Exercise instructions: From the material beneath, pull every line with the word "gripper".

Information shown:
----------------

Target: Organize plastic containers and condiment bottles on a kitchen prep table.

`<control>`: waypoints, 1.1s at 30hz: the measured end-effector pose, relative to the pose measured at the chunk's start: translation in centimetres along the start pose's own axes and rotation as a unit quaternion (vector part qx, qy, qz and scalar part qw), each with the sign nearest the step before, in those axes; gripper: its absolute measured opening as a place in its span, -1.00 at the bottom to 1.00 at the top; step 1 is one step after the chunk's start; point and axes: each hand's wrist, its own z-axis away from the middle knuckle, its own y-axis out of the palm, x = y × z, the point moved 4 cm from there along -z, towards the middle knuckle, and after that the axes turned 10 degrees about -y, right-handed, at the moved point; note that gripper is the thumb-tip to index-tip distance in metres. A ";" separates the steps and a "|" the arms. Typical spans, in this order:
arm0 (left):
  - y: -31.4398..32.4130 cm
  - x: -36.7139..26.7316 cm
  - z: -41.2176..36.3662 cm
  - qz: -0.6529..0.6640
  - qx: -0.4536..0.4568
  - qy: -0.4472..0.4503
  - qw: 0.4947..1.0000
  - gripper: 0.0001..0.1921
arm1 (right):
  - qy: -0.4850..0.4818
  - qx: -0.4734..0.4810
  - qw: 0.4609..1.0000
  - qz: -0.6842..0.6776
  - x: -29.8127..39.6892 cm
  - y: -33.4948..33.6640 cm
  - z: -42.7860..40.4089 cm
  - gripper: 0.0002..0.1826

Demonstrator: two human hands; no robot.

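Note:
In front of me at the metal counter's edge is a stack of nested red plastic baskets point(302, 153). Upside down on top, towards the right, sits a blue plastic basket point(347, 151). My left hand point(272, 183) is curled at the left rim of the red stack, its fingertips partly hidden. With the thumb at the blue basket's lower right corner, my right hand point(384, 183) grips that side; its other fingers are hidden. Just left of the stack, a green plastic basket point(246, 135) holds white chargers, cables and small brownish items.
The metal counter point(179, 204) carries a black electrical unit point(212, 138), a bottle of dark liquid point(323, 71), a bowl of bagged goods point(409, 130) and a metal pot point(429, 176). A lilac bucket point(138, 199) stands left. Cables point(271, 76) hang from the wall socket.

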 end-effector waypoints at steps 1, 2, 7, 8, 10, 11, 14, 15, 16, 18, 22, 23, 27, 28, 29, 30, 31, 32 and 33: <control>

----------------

Exercise answer:
`<control>`: waypoints, 1.1s at 30hz: the measured end-effector pose, relative to the pose measured at the chunk's start: translation in centimetres along the start pose's own axes and rotation as a unit quaternion (vector part qx, qy, qz and scalar part qw), each with the sign nearest the step before, in those axes; gripper: its absolute measured opening as a place in its span, -1.00 at the bottom to 1.00 at the top; step 1 is one step after the chunk's start; point and axes: each hand's wrist, its own z-axis away from the middle knuckle, its own y-axis out of the palm, x = y × z, the point moved 4 cm from there along -z, towards the middle knuckle, and after that the axes turned 10 degrees about -y, right-handed, at the moved point; note that gripper is the thumb-tip to index-tip distance in metres. A ";" separates the steps and a "|" the arms. Typical spans, in this order:
  - gripper: 0.0001..0.1921
  - gripper: 0.0002..0.1826

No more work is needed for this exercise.